Finding a shred of self-worth
“I’m sorry, Dexter,” he says. “I never intended to hurt your feelings. I was just having some fun, and thought you could take it.”
He went back to the front of the room to finish class.
Latin was supposed to be my savior. My reinvention. Yet, I am sitting at my desk with tears running down my face and snot soaking my shirt. My status as a loser, and my fate, forever sealed.
Or so I thought.
“Hey, I heard about what you did in Parker’s class. You did good,” another teacher says to me a few days later. He made a point of walking out to me in the hallway as I walked by his room.
Despite my breakdown, the episode, and my mother’s subsequent call to the principal resulted in some sort of awkward truce between me and Parker.
This increased my confidence, ever so slightly.
“You’re just mad that my name is in the textbook and yours isn’t,” I say to him one day after he gives me crap about my homework.
“What are you talking about?” he asks, looking confused.
“My name, Dexter, is right here in the book,” I explain, pointing to the dictionary in the back of the text. (Dexter means “right” in Latin.)
He laughs. “Not bad. Not bad,” he admits.
Day ~800: Peace be With You
During the last week of the school year, we hold an awards ceremony in the gymnasium. In spite of our truce, I am still flunking Latin.
“Dexter, what did you do with your Latin award?” Parker asks me when we arrive back in the classroom.
“I burned it,” I say, without missing a beat.
The class, and Parker, laugh. But this time, at my joke, not at me.
A few days later, I show up for the final exam, make a few cursory attempts to fill in the blanks, and then hand in my incomplete test.
“Pax Vobiscum (Peace be with You),” he says to me as I leave.

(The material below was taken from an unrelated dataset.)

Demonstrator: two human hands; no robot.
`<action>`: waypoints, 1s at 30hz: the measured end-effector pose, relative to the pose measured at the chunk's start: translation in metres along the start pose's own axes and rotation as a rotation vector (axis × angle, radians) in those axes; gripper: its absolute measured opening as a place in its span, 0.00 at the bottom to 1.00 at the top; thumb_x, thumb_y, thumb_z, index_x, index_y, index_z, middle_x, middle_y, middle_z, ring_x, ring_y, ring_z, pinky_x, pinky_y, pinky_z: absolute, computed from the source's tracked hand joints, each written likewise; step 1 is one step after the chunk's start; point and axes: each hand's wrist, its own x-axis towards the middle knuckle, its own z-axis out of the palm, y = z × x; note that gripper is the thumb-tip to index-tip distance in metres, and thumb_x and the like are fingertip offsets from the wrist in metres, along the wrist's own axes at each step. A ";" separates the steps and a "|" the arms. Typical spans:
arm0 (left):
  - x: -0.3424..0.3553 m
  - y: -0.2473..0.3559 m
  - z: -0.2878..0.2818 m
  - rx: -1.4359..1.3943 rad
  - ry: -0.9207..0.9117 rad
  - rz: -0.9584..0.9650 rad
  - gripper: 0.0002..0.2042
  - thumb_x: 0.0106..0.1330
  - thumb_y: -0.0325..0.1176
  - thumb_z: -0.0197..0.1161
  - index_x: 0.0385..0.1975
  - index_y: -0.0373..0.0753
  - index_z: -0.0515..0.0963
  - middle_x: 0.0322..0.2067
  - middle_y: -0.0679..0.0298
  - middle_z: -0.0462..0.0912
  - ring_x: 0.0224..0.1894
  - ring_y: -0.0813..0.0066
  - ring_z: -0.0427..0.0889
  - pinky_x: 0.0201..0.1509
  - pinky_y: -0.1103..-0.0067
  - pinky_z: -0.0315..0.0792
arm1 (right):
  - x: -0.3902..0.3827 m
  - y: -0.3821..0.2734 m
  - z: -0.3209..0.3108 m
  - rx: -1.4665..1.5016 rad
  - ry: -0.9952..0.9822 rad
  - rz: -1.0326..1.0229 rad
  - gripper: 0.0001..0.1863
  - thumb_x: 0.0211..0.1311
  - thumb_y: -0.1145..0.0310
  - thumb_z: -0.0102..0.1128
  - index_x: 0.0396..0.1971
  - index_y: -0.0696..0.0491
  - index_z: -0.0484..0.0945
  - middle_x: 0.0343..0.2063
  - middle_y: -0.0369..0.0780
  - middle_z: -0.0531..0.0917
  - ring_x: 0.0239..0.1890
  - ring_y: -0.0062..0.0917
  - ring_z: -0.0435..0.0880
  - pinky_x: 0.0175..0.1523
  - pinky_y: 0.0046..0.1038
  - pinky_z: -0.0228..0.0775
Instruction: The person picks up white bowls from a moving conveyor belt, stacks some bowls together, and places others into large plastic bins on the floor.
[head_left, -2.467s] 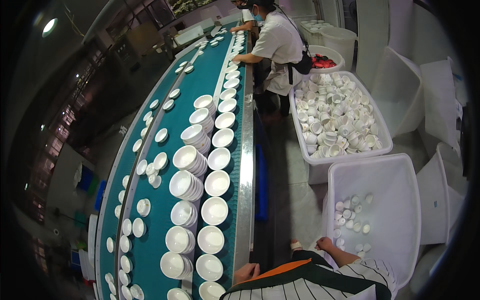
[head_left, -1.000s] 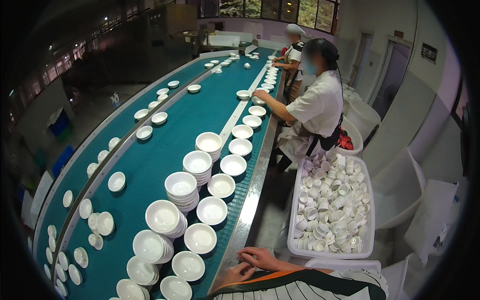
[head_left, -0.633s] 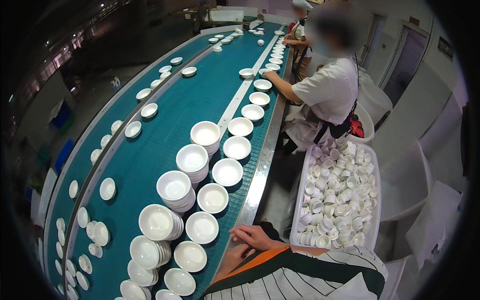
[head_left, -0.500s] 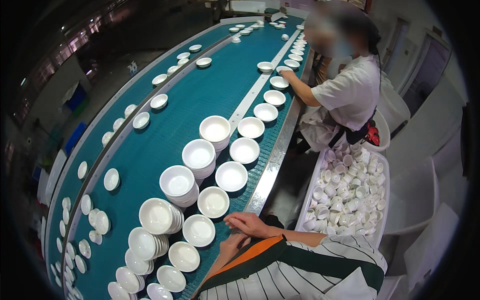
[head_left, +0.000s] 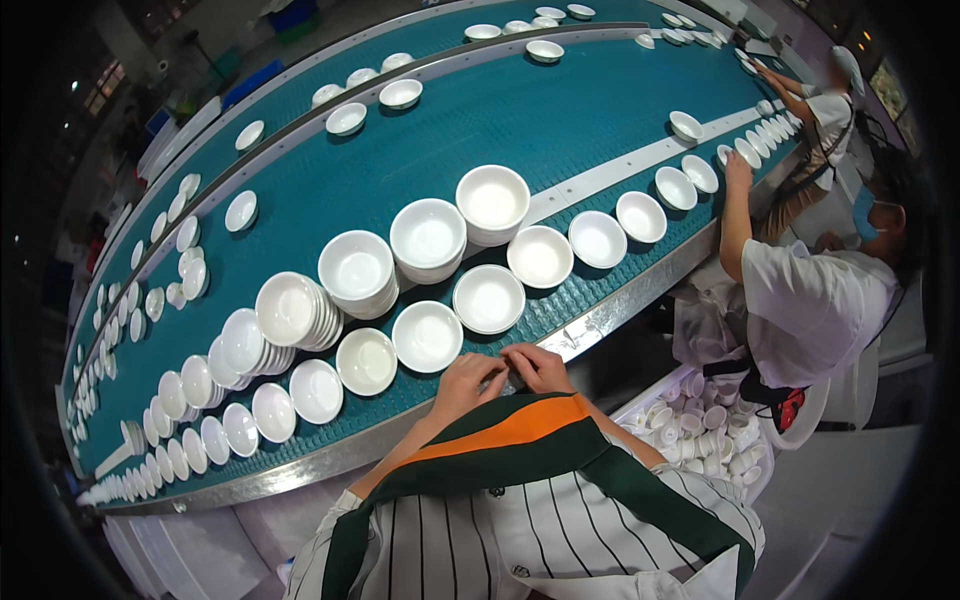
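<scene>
My left hand (head_left: 468,384) and my right hand (head_left: 540,368) are close together at the belt's near metal edge, fingers loosely bent and apart, with nothing visible in them. Just beyond them are two white bowls, a single bowl (head_left: 427,337) and another bowl (head_left: 489,300), neither touched by my hands. These belong to a row of single bowls along the belt's near side. Behind that row are stacks of white bowls, including a tall stack (head_left: 358,266), a second stack (head_left: 428,234) and a third stack (head_left: 493,199). Further left, tilted stacks (head_left: 243,341) lean sideways.
The green conveyor belt (head_left: 590,110) has a metal rim (head_left: 590,325) and a divider rail (head_left: 440,62); scattered bowls lie along the rail. At right, a co-worker (head_left: 815,290) reaches to the row, and another person (head_left: 825,120) stands farther off. A tub of small white cups (head_left: 705,430) is beside me.
My view has turned right, so the belt now runs more across the picture. My hands stay together at the edge. The near co-worker's hand is still at the row of bowls.
</scene>
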 end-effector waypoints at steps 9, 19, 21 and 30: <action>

I think part of him actually thought he meant it.
Seeking Reinvention on the West Coast
Mr. Parker left teaching the following year and returned to seminary. This time, he was ordained as a Catholic priest. And no, the irony is not lost on me.
I saw him three years later when he gave the benediction at my graduation.
“Hello,” I said to him as I walked past with my diploma. He returned the gesture with an exaggerated air of blessing.
“You should have given him the finger,” my dad said, indifferent to Parker’s status as a man of the cloth.
“You already had your diploma,” he said. “What could the bastards do to you?”
A few months later, I got on an airplane and headed off to college in the Pacific Northwest.
A new state, a new school, a new scene.
I was going to reinvent myself. Or at least figure out who I am.